What you have to do :: Take the entries below and print only the lines from the one with "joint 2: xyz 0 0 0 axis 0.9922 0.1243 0" through the one with "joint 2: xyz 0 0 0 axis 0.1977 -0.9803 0", exactly as they stand, both ends included.

(Collection entries)
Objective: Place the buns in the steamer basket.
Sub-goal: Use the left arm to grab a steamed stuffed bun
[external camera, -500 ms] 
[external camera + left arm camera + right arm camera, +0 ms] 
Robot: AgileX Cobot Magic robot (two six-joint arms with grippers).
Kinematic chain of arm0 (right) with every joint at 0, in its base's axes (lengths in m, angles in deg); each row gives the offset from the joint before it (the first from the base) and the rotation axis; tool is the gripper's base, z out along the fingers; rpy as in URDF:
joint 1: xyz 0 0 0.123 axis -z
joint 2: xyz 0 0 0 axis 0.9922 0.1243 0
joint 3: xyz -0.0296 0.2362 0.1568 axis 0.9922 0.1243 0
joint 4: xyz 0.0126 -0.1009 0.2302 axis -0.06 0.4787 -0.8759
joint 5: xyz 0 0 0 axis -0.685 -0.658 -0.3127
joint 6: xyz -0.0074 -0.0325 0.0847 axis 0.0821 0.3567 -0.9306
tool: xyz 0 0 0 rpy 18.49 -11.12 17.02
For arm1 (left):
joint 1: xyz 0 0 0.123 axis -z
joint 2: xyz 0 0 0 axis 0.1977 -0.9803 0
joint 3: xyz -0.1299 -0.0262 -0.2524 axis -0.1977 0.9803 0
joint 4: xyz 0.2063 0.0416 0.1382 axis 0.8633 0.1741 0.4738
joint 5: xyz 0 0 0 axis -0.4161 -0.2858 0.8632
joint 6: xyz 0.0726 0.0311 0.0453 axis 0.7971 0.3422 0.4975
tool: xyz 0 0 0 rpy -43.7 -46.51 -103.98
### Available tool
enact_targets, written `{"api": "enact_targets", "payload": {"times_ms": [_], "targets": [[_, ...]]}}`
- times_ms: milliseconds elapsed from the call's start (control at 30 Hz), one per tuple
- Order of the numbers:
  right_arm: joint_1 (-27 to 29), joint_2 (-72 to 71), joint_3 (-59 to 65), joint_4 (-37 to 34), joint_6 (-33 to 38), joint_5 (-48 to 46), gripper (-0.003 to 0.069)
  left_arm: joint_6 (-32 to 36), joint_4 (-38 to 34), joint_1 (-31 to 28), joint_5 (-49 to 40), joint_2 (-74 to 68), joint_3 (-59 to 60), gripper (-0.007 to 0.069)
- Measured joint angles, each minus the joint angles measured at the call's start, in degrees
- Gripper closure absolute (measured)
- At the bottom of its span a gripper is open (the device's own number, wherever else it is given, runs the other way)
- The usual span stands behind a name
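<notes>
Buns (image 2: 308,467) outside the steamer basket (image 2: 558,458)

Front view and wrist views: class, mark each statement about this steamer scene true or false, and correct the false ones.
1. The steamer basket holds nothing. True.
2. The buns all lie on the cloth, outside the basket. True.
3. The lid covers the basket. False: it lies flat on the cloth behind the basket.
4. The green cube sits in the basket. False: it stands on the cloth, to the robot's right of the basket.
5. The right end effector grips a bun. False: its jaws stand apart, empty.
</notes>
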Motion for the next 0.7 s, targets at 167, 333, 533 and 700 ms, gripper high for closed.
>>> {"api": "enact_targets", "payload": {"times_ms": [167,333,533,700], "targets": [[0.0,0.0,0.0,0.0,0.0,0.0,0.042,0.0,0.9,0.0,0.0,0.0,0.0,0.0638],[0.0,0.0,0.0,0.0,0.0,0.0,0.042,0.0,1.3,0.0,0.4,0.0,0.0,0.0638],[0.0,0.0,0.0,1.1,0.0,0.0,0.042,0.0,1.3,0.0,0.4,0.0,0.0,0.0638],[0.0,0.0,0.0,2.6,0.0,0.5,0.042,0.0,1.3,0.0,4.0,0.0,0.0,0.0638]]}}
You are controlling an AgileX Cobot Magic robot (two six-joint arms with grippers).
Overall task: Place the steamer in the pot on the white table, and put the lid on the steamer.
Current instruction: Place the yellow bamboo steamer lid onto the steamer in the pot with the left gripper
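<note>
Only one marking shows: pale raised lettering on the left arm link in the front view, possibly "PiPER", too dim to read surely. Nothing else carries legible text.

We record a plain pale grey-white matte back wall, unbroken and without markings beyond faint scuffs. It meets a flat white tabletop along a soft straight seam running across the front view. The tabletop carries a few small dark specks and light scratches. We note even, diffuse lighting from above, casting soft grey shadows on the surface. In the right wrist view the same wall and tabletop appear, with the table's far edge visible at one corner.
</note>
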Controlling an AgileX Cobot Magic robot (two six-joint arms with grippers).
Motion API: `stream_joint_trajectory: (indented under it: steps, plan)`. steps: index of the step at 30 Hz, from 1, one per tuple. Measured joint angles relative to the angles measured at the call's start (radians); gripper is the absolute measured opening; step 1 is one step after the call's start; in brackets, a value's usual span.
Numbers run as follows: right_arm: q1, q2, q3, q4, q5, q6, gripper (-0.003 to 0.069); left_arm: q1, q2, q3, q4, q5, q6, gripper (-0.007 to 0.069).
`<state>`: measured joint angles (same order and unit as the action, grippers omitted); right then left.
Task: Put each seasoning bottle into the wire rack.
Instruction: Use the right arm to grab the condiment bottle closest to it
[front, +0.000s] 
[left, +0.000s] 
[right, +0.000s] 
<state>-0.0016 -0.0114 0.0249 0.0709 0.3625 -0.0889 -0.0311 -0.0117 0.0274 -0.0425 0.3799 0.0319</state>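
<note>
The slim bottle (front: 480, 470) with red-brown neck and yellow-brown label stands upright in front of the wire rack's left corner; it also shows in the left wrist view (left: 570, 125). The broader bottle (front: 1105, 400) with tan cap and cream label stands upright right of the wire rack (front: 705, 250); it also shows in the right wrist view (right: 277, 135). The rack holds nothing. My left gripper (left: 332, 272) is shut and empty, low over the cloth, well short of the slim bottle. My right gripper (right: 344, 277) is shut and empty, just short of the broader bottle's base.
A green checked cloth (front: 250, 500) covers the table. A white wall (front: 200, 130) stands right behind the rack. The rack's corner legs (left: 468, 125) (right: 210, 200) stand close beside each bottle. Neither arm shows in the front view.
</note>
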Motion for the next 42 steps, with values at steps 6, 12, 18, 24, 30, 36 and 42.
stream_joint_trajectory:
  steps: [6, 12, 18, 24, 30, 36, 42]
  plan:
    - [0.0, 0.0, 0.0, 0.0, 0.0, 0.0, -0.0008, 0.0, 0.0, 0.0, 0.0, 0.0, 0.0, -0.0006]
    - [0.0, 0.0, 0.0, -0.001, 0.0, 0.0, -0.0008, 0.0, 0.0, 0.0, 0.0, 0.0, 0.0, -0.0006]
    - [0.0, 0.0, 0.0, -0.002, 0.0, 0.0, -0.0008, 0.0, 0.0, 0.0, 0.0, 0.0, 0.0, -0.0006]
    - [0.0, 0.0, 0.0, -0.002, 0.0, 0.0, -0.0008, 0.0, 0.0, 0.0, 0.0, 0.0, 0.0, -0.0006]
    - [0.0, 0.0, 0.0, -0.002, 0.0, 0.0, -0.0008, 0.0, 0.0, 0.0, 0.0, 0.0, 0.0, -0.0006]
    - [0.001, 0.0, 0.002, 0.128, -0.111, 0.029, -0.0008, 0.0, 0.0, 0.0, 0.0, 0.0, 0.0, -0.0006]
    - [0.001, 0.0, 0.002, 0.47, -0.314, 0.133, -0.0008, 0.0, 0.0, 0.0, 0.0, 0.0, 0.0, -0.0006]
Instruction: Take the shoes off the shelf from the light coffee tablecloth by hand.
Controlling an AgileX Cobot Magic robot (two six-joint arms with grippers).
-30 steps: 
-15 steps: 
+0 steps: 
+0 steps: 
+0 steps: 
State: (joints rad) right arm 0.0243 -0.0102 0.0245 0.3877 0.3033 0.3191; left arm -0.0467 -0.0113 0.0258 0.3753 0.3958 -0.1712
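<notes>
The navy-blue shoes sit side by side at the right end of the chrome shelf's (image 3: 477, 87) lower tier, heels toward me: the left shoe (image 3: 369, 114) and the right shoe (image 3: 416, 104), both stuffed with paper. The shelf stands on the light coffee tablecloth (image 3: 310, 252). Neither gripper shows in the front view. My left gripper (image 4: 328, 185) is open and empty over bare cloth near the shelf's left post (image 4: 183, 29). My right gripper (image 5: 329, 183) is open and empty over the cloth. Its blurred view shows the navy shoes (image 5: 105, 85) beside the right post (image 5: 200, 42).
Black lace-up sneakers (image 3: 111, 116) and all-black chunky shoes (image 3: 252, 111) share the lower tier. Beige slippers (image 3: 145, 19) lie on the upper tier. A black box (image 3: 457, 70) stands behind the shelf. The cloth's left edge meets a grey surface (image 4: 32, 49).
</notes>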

Task solution ::
joint 2: xyz 0 0 0 axis 0.9922 0.1243 0
joint 3: xyz -0.0296 0.2362 0.1568 axis 0.9922 0.1243 0
joint 4: xyz 0.0126 -0.1009 0.2302 axis -0.06 0.4787 -0.8759
joint 5: xyz 0 0 0 axis -0.685 -0.658 -0.3127
joint 6: xyz -0.0074 -0.0325 0.0847 axis 0.0821 0.3567 -0.9306
tool: xyz 0 0 0 rpy 18.49 -11.12 17.02
For arm1 (left):
joint 1: xyz 0 0 0.123 axis -z
joint 2: xyz 0 0 0 axis 0.1977 -0.9803 0

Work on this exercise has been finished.